Please retype the data below exactly, stopping after the line with "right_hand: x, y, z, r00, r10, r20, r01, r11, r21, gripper" and skipping every picture.

● Input records:
========

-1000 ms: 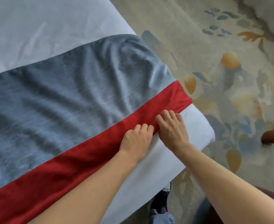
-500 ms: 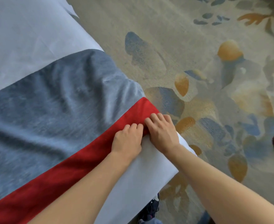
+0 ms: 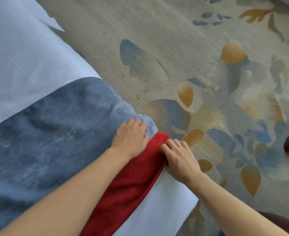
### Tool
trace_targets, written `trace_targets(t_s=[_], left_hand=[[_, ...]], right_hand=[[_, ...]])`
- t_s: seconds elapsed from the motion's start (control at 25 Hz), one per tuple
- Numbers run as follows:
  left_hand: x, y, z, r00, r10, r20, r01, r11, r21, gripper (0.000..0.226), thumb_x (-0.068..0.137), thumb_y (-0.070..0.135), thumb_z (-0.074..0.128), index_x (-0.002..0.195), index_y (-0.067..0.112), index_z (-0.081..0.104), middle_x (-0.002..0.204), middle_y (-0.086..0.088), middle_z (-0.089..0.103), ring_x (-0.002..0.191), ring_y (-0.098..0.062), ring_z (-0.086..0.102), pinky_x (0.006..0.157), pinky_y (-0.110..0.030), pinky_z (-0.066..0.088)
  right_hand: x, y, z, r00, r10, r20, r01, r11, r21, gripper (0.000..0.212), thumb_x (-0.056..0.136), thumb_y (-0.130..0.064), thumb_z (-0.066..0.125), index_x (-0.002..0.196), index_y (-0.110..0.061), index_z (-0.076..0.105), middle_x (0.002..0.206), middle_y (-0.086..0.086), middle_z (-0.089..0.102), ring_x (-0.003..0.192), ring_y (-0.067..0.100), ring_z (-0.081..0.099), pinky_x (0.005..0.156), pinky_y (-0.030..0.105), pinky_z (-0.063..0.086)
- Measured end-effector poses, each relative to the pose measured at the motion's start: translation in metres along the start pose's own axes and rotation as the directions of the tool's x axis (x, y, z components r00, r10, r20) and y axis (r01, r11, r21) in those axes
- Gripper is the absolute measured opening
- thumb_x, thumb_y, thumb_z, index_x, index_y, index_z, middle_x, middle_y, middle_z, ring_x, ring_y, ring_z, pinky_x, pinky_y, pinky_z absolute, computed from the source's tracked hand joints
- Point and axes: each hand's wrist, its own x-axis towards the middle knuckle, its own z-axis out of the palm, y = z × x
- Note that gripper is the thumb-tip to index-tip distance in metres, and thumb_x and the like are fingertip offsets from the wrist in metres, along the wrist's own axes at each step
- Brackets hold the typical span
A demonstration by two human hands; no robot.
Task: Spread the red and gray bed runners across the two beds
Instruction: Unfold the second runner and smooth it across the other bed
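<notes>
- Bed runner, gray with a red band, is laid across the white bed to its edge.
- Left hand is pressed flat on the gray part, grip wide.
- Right hand has its grip curled on the red band's edge.
- Patterned carpet is seen beside the bed.

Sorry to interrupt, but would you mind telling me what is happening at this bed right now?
A person is laying a gray and red bed runner across a white-sheeted bed. The left hand rests on the gray part near the bed's edge, while the right hand grips the red band where it drops over the side. The gray part shows some wrinkles. A patterned carpet lies beside the bed.
</notes>
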Motion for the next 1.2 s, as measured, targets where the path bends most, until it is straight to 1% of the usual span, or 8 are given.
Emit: trace_targets(t_s=[0.2,0.4,0.6,0.72,0.84,0.96,1.08,1.2], left_hand=[[0.008,0.013,-0.005,0.963,0.265,0.053,-0.266,0.964,0.010,0.042,0.076,0.064,0.050,0.076,0.023,0.056,0.076,0.001,0.059,0.073,-0.021,0.059,0.063,-0.033,0.047],[-0.066,0.070,0.024,0.796,0.410,0.445,-0.446,0.894,-0.026,0.047,0.056,0.067,0.061,0.075,0.024,0.057,0.068,0.003,0.057,0.061,-0.020,0.057,0.050,-0.032,0.044],[-0.024,0.062,0.013,0.915,0.324,0.239,-0.318,0.946,-0.066,0.036,0.079,0.057,0.050,0.079,0.022,0.060,0.076,0.000,0.060,0.072,-0.023,0.059,0.062,-0.035,0.048],[0.026,0.021,0.008,0.971,0.209,0.121,-0.210,0.978,-0.003,0.035,0.087,0.049,0.044,0.095,0.021,0.063,0.097,0.000,0.063,0.094,-0.023,0.059,0.082,-0.039,0.048],[0.046,-0.019,0.016,0.966,0.167,0.198,-0.186,0.979,0.082,0.050,0.090,0.044,0.034,0.121,0.017,0.062,0.128,-0.006,0.062,0.123,-0.026,0.054,0.109,-0.042,0.036],[0.041,-0.061,0.018,0.919,0.180,0.352,-0.246,0.957,0.154,0.062,0.092,0.052,0.025,0.135,0.021,0.056,0.141,-0.008,0.055,0.137,-0.025,0.043,0.120,-0.042,0.018],[0.049,-0.097,0.005,0.952,-0.066,0.298,-0.008,0.971,0.241,0.074,0.090,0.058,0.013,0.147,0.021,0.043,0.156,-0.007,0.037,0.149,-0.023,0.022,0.122,-0.040,0.002],[0.053,-0.073,0.004,0.965,-0.076,0.252,0.032,0.984,0.175,0.073,0.091,0.055,0.016,0.148,0.015,0.041,0.158,-0.010,0.033,0.150,-0.026,0.018,0.122,-0.045,0.000]], right_hand=[[-0.019,0.001,0.001,0.995,0.103,-0.011,-0.102,0.990,0.101,0.018,0.064,-0.009,0.057,0.076,-0.019,0.049,0.077,-0.002,0.045,0.071,0.026,0.047,0.062,0.037,0.038],[-0.057,-0.001,0.001,0.996,0.068,0.049,-0.077,0.975,0.206,0.016,0.061,-0.012,0.052,0.074,-0.020,0.050,0.077,-0.002,0.044,0.069,0.024,0.047,0.062,0.035,0.033],[-0.028,0.022,-0.010,0.994,0.050,0.094,-0.073,0.965,0.253,0.027,0.066,-0.017,0.046,0.090,-0.020,0.057,0.090,-0.002,0.052,0.082,0.024,0.052,0.072,0.035,0.041],[0.005,0.029,-0.008,0.979,0.203,-0.015,-0.187,0.928,0.323,0.030,0.079,-0.009,0.046,0.103,-0.020,0.061,0.102,-0.002,0.060,0.091,0.024,0.058,0.077,0.037,0.045],[0.048,0.003,0.001,0.962,0.273,-0.022,-0.238,0.872,0.427,0.037,0.093,-0.021,0.046,0.127,-0.013,0.058,0.130,0.006,0.059,0.118,0.026,0.056,0.099,0.039,0.045],[0.057,-0.024,0.021,0.959,0.172,0.224,-0.263,0.836,0.482,0.057,0.098,-0.043,0.043,0.148,-0.017,0.041,0.153,0.006,0.042,0.142,0.018,0.035,0.118,0.029,0.023],[0.042,0.000,0.039,0.758,0.357,0.546,-0.604,0.700,0.380,0.069,0.092,-0.068,0.025,0.145,-0.027,0.044,0.153,-0.004,0.043,0.140,0.014,0.037,0.116,0.034,0.027],[0.047,-0.002,0.027,0.807,0.459,0.372,-0.583,0.716,0.384,0.068,0.094,-0.061,0.029,0.149,-0.021,0.038,0.155,0.000,0.039,0.142,0.017,0.034,0.118,0.033,0.025]])
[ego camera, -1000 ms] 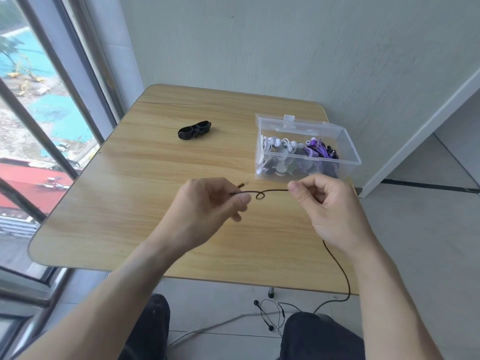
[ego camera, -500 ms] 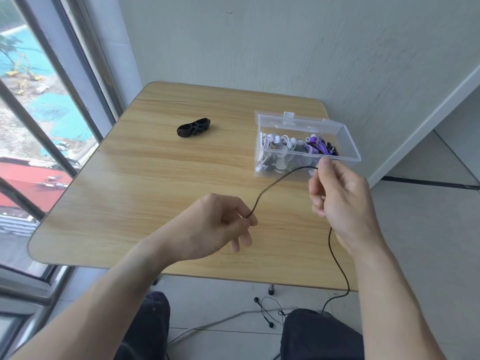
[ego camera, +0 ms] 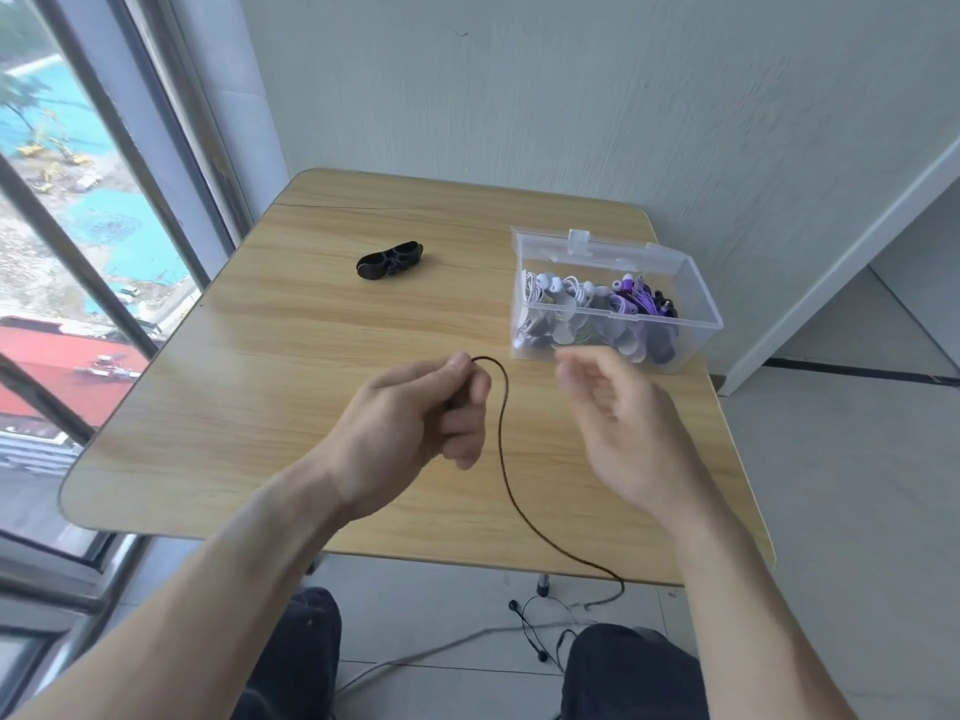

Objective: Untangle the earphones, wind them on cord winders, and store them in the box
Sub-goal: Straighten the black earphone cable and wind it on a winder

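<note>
Black earphone cord (ego camera: pixel 503 444) pinched in left hand (ego camera: pixel 415 413) grip; right hand (ego camera: pixel 618 428) loose, empty.

bare tabletop (ego camera: pixel 291 387) left, box (ego camera: pixel 613 324) blocking right, winder (ego camera: pixel 389 260) behind

A light wooden table (ego camera: pixel 291 356) carries a black cord winder (ego camera: pixel 389 260) toward its far left and a clear plastic box (ego camera: pixel 613 304) at its far right. The box seems to hold white and purple earphones (ego camera: pixel 587 296).
</note>
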Motion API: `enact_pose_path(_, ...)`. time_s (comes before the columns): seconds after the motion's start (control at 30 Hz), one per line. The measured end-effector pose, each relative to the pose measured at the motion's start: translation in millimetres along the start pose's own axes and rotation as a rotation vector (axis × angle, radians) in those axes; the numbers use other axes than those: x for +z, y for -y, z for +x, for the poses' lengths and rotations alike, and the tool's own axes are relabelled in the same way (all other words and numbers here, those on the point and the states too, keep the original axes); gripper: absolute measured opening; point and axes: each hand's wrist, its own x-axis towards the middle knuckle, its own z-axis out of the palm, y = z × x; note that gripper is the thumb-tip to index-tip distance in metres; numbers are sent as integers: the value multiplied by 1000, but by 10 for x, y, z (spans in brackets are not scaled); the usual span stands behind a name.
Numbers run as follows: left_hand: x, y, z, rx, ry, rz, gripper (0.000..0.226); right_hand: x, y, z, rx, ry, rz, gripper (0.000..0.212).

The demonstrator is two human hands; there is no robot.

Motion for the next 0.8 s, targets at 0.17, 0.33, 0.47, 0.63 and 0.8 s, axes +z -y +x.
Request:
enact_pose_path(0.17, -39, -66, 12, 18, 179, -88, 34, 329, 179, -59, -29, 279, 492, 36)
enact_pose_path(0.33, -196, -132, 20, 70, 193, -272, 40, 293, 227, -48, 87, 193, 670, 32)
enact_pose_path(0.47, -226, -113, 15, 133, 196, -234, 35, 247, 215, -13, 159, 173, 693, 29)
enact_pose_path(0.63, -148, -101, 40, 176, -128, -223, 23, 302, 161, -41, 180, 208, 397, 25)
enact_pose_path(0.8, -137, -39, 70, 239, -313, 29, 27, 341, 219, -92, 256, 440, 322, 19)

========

● Result of the task:
-1000 ms: 
-500 ms: 
+0 ms: 
### Tool
trace_targets, written `trace_targets(t_s=[_], left_hand=[[_, ...]], right_hand=[[_, ...]])`
- t_s: seconds elapsed from the motion's start (control at 25 Hz), one per tuple
- Numbers run as follows:
  left_hand: x, y, z, r00, r10, r20, r01, r11, r21, gripper (0.000..0.226), thumb_x (-0.068..0.137), thumb_y (-0.070..0.135), thumb_z (-0.074..0.128), index_x (-0.002..0.195), index_y (-0.067..0.112), index_z (-0.081..0.104), middle_x (-0.002..0.204), middle_y (-0.086..0.088), middle_z (-0.089..0.103), ring_x (-0.002..0.191), ring_y (-0.098..0.062), ring_z (-0.086..0.102), pinky_x (0.006..0.157), pinky_y (-0.110..0.030), pinky_z (-0.066..0.088)
  right_hand: x, y, z, r00, r10, r20, r01, r11, r21, gripper (0.000..0.212), thumb_x (-0.056..0.136), thumb_y (-0.130..0.064), thumb_z (-0.066..0.125), index_x (-0.002..0.196), index_y (-0.110..0.061), index_z (-0.076..0.105), middle_x (0.002..0.206), middle_y (-0.086..0.086), middle_z (-0.089..0.102), ring_x (-0.003..0.192), ring_y (-0.067..0.100), ring_z (-0.081..0.099), pinky_x (0.005..0.156), pinky_y (-0.030..0.105), pinky_z (-0.063..0.086)

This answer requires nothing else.